• [REQUIREMENT] Where the word "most" occurs in a line of the data, return the whole line.

• [SUPPLIED DATA]
+--

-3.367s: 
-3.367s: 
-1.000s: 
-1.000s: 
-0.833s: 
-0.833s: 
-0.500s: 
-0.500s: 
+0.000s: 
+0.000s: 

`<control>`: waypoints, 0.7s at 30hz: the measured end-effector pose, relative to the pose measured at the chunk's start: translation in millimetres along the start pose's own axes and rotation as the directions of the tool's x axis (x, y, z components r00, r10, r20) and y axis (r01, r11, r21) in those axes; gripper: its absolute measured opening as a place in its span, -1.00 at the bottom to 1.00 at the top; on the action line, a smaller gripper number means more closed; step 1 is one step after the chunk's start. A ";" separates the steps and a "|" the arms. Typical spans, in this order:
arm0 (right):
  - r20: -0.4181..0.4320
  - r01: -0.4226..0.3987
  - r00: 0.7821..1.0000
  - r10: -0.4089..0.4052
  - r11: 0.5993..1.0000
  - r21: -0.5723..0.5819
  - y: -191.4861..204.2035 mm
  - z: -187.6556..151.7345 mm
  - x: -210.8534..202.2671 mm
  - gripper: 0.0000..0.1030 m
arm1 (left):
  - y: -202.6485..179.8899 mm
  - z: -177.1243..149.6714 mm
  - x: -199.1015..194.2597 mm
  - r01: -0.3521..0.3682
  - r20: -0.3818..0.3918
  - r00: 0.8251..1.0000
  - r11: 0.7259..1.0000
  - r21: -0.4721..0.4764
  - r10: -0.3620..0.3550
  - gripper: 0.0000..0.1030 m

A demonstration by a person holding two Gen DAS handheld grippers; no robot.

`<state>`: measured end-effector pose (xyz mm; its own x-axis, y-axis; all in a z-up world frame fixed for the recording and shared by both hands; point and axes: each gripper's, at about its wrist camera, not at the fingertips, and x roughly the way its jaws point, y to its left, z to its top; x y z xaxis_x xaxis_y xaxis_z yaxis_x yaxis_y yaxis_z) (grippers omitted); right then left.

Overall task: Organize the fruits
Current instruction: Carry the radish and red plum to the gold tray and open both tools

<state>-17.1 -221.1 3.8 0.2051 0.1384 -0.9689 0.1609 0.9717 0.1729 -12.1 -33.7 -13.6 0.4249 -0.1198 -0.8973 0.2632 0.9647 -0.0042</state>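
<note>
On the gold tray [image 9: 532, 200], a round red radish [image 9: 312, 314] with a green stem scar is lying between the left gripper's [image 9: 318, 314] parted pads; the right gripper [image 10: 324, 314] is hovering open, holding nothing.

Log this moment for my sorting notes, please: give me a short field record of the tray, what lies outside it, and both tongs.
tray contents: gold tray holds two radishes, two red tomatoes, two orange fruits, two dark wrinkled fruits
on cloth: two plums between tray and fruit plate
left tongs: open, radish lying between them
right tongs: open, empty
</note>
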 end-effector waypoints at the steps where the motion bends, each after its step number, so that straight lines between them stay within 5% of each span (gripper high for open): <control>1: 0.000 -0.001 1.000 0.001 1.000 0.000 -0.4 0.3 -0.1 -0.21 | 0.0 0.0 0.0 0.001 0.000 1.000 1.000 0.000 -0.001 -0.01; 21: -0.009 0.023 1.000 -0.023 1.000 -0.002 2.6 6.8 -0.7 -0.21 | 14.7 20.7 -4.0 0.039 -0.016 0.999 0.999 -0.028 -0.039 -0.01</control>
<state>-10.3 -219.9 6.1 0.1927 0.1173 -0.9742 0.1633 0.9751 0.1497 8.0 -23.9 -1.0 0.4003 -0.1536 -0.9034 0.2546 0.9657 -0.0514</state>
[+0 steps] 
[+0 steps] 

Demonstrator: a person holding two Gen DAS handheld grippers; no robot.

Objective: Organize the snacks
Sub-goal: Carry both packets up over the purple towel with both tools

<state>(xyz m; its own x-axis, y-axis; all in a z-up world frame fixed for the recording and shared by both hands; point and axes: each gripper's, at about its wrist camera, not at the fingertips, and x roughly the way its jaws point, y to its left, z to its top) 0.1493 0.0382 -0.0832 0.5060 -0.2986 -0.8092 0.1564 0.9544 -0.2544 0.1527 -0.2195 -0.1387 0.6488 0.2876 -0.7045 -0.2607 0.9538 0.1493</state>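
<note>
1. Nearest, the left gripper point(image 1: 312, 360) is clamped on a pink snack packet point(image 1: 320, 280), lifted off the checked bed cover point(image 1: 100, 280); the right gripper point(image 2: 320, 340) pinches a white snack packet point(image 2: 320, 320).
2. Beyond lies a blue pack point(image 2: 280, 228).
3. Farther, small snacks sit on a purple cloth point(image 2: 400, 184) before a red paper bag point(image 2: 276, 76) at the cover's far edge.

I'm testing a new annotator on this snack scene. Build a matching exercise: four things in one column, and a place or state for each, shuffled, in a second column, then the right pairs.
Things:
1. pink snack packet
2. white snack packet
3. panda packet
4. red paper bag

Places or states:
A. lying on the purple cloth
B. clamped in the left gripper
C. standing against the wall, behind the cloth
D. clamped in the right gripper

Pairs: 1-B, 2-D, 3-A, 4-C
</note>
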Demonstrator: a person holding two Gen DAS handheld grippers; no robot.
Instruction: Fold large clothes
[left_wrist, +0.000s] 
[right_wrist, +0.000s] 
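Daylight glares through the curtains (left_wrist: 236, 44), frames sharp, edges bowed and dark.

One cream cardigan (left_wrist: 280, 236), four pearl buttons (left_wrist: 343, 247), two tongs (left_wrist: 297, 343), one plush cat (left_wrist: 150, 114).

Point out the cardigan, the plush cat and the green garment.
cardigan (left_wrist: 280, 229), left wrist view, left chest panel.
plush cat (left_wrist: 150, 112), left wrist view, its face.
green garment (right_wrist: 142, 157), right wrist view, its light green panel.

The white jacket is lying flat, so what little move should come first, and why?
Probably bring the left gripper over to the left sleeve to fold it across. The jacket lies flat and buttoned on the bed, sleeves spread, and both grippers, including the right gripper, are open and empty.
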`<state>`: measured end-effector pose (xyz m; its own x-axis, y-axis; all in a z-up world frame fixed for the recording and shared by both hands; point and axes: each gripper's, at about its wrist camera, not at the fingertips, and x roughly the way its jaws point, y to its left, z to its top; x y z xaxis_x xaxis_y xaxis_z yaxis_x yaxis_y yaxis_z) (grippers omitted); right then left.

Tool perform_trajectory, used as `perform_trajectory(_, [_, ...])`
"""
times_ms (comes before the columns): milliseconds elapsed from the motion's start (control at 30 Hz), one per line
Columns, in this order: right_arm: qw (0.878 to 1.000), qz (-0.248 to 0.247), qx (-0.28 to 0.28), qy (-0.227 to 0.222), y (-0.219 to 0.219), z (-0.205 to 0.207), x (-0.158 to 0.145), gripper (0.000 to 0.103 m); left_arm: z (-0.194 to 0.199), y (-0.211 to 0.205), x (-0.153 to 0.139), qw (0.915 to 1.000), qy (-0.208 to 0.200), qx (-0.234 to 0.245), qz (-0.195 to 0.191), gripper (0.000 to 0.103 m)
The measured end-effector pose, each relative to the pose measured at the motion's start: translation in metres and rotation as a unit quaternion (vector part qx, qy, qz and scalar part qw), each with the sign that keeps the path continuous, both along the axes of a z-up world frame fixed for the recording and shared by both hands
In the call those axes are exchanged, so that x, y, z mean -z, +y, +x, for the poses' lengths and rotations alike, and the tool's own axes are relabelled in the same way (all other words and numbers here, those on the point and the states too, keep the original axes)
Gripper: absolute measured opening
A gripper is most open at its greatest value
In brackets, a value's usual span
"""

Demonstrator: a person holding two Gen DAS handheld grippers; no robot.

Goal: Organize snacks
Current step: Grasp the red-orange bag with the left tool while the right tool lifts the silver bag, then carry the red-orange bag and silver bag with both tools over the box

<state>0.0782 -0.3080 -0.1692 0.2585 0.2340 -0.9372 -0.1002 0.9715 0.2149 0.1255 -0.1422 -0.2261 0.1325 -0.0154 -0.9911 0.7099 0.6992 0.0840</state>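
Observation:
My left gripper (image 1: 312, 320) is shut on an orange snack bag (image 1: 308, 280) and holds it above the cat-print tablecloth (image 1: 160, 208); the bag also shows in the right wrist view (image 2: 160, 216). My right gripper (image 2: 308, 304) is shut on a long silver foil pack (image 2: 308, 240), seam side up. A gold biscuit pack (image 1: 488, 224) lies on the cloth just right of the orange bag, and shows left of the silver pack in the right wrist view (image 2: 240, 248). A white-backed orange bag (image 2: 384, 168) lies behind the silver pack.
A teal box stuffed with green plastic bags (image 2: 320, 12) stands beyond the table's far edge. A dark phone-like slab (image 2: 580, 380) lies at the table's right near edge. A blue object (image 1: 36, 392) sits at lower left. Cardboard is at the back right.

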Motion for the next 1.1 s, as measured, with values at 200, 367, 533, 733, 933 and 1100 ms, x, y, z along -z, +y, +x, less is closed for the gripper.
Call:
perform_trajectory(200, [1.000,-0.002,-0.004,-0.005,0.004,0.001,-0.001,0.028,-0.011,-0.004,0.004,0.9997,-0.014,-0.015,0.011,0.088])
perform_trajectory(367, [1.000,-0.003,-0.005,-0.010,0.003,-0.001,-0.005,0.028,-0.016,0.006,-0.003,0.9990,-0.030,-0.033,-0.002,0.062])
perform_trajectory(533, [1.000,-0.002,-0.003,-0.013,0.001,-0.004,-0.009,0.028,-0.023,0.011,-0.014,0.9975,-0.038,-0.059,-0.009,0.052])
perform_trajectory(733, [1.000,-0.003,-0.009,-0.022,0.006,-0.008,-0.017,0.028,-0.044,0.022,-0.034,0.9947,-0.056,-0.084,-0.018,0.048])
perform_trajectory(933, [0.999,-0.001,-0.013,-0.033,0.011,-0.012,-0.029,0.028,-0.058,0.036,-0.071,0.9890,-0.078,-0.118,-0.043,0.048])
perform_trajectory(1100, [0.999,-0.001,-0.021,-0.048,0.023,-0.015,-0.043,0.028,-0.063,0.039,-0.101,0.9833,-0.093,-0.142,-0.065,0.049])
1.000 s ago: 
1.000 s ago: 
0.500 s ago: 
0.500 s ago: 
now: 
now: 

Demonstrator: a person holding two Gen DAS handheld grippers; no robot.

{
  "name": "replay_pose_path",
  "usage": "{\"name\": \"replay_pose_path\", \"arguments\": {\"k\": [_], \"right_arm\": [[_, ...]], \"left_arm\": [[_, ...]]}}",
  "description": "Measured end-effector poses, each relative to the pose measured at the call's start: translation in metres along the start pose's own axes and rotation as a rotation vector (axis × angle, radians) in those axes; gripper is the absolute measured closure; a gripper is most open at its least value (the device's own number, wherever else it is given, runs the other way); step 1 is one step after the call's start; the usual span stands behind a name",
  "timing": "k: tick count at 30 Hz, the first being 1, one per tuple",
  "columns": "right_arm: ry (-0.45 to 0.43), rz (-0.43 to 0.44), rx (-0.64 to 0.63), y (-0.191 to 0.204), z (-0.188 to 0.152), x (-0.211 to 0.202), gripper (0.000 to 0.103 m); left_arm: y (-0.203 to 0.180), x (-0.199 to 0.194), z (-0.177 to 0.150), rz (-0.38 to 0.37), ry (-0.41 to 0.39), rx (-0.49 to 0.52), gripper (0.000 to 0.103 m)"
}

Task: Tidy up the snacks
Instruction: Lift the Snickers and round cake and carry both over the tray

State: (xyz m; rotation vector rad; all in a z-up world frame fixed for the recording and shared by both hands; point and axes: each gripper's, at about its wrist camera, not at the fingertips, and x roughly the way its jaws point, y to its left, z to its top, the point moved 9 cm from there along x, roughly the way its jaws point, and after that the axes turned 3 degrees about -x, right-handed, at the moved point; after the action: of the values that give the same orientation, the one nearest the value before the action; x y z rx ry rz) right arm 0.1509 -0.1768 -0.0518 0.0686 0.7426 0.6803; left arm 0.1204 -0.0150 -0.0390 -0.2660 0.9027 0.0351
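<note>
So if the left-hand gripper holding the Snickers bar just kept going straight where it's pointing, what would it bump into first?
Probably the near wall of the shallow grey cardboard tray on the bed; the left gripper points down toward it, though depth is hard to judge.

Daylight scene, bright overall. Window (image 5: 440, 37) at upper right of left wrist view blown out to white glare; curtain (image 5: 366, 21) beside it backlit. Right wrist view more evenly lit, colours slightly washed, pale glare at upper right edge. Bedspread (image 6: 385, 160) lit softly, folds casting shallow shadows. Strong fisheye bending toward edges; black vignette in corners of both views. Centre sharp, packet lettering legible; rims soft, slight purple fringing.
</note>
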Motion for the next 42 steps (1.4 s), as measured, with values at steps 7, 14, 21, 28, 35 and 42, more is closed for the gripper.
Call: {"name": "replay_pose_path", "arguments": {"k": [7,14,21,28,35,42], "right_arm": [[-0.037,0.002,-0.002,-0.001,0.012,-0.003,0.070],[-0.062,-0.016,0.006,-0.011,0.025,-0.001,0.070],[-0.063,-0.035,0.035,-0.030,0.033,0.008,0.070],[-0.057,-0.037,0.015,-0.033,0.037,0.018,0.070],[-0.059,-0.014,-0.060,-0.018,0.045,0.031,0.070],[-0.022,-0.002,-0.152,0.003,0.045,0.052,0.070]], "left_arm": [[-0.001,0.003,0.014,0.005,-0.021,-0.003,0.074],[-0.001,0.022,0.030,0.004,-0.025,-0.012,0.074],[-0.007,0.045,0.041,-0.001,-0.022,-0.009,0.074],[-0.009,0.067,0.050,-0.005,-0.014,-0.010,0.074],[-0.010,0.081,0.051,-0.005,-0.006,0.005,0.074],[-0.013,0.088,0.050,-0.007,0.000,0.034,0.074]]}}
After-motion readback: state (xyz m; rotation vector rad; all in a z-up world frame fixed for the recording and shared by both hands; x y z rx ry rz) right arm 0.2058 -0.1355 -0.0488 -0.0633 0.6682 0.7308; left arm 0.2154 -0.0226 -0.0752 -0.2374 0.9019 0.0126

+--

• [OUTPUT OF THE EXERCISE]
A gripper is most open at its greatest value
  "description": "Measured end-effector poses, each relative to the pose measured at the call's start: translation in metres along the start pose's own axes and rotation as a rotation vector (axis × angle, radians) in those axes; gripper is the absolute measured closure; a gripper is most open at its least value (the device's own number, wherever else it is given, runs the other way); step 1 is one step after the call's start; the usual span stands behind a name",

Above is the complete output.